Find every line in the records that holds the string "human". Copy each one.

'''

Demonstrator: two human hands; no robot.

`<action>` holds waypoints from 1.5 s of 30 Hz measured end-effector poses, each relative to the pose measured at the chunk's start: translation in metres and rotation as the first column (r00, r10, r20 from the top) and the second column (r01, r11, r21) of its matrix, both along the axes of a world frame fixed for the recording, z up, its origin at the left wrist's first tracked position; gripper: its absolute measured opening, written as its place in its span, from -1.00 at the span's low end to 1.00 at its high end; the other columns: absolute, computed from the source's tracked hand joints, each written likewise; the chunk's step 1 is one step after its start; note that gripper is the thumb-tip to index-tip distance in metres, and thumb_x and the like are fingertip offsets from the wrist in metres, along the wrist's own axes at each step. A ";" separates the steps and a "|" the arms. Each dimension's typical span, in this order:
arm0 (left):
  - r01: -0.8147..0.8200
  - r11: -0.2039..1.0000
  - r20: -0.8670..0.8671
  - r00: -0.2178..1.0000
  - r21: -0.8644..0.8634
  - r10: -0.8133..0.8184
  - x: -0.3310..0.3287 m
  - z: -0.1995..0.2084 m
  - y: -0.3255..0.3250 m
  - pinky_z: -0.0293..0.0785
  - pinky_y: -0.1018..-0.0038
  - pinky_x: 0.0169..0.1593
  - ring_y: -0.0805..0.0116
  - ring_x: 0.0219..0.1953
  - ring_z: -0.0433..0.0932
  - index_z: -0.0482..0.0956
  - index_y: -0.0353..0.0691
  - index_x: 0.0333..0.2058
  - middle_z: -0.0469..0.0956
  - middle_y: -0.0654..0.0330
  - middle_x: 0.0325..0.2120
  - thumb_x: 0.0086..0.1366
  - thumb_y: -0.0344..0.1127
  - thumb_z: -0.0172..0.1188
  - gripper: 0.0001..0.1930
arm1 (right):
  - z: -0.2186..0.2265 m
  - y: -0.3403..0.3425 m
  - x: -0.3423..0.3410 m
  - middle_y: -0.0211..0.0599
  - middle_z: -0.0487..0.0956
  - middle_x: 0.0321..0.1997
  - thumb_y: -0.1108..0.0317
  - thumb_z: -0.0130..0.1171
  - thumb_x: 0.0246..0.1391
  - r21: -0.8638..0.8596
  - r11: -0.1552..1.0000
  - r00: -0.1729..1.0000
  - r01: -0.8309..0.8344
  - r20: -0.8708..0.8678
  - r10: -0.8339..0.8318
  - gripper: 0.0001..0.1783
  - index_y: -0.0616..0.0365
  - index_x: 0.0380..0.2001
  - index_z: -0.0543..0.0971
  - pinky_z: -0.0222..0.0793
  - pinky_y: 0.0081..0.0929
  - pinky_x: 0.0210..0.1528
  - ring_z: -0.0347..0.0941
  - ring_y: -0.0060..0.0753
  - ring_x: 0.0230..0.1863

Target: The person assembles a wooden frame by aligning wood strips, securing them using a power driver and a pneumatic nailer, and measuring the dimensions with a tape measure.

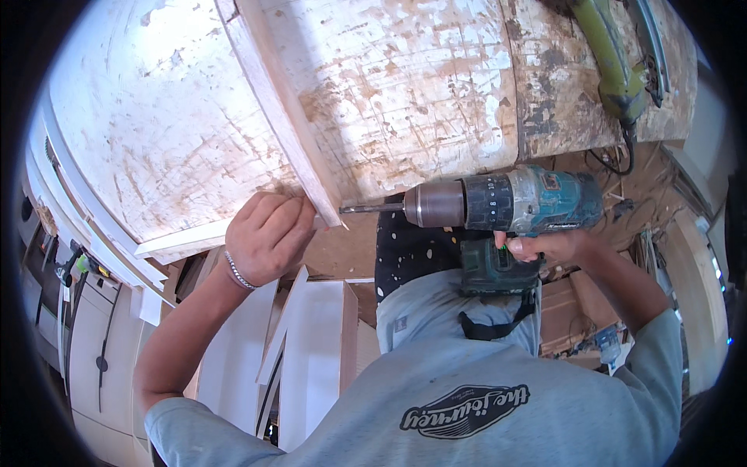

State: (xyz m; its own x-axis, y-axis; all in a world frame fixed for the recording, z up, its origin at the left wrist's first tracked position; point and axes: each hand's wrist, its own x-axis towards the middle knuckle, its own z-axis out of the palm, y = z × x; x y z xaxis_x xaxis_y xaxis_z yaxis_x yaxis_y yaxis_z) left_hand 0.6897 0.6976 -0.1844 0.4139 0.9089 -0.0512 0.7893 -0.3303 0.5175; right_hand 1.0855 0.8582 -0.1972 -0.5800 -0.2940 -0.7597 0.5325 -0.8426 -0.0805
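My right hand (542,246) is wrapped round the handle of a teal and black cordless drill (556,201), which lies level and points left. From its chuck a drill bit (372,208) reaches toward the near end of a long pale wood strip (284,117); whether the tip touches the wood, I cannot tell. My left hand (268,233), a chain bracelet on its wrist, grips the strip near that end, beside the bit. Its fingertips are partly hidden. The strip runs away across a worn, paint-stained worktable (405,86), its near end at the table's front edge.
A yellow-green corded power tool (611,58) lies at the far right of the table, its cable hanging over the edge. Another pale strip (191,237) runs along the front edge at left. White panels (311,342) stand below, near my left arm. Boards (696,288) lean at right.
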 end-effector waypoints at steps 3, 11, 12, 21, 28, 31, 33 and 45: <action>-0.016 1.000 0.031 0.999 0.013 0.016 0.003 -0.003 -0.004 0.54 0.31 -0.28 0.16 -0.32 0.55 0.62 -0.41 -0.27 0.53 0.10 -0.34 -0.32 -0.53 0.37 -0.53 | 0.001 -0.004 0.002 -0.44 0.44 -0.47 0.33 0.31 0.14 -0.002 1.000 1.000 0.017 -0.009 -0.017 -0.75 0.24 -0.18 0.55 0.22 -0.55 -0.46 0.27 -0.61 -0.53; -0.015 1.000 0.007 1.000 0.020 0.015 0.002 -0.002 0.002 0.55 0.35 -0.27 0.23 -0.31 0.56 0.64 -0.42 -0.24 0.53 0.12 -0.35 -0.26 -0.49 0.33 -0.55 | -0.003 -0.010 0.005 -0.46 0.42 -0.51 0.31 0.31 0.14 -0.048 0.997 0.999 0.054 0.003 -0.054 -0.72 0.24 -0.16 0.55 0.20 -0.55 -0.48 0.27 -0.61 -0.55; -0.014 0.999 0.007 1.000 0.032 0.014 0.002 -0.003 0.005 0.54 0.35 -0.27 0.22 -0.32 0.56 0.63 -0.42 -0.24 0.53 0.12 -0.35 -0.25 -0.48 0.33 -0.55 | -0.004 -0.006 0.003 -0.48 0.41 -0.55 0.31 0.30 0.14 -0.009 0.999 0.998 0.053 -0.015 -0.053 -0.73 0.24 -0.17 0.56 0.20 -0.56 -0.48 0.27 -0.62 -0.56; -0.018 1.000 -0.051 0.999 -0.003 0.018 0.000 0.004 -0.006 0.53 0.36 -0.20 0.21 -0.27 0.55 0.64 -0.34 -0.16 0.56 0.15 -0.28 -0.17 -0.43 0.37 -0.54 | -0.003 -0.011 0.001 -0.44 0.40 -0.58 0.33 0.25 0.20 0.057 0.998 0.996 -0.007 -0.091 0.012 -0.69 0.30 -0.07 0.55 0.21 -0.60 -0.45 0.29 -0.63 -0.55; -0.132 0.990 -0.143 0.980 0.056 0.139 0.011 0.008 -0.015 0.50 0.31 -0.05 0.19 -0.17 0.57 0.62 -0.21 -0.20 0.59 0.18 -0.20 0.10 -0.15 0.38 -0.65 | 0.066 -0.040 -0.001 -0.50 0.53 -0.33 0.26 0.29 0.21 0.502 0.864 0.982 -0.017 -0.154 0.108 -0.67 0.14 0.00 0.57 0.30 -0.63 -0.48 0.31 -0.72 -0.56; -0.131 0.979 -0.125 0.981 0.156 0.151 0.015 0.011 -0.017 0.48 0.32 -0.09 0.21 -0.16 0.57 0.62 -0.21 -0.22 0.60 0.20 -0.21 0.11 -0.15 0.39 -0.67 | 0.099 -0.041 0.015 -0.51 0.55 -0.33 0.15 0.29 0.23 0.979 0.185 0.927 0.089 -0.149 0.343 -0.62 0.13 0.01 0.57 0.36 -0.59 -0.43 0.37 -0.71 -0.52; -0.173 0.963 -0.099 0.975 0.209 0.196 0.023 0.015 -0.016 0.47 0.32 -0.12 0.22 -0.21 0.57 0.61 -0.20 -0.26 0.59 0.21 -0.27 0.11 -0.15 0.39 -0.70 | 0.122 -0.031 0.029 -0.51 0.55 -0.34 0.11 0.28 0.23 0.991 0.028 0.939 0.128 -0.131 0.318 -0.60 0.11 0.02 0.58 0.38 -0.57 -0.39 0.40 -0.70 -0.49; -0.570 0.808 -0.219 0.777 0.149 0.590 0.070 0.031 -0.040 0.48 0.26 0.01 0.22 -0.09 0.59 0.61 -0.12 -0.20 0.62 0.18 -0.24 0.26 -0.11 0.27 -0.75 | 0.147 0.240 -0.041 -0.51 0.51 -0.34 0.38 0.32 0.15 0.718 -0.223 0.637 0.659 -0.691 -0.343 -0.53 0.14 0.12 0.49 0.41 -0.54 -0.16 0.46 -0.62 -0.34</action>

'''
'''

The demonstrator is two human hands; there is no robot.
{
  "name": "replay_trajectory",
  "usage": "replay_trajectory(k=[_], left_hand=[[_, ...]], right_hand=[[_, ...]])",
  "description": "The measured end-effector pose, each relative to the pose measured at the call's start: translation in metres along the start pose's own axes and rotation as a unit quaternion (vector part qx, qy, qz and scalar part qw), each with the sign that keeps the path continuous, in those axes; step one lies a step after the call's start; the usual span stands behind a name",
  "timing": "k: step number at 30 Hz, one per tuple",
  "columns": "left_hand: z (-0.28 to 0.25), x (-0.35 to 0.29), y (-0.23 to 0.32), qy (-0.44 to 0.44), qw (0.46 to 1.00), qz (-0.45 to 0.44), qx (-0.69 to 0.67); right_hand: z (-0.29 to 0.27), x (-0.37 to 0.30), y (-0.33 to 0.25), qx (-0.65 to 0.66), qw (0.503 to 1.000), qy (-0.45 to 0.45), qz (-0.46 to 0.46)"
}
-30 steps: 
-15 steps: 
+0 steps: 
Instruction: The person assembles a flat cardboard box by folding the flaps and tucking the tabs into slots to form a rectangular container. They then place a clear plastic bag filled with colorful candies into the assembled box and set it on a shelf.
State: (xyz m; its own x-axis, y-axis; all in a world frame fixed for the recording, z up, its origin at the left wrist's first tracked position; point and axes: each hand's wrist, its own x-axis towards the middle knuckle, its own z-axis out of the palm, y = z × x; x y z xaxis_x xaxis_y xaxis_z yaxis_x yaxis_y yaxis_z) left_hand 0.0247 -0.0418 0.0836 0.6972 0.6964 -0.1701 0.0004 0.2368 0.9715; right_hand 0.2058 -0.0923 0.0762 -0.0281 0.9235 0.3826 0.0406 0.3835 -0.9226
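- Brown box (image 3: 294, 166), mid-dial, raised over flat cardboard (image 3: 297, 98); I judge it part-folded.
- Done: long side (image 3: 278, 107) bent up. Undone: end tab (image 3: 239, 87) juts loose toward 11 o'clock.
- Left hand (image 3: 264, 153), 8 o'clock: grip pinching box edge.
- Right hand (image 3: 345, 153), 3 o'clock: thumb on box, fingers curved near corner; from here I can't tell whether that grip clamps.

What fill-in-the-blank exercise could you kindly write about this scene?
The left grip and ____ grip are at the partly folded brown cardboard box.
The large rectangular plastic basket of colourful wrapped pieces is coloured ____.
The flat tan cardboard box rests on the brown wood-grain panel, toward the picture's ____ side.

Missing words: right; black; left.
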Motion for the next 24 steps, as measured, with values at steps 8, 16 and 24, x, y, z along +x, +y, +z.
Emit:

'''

**Response to the exercise:**
Demonstrator: two human hands; no robot.
The demonstrator is two human hands; there is no robot.

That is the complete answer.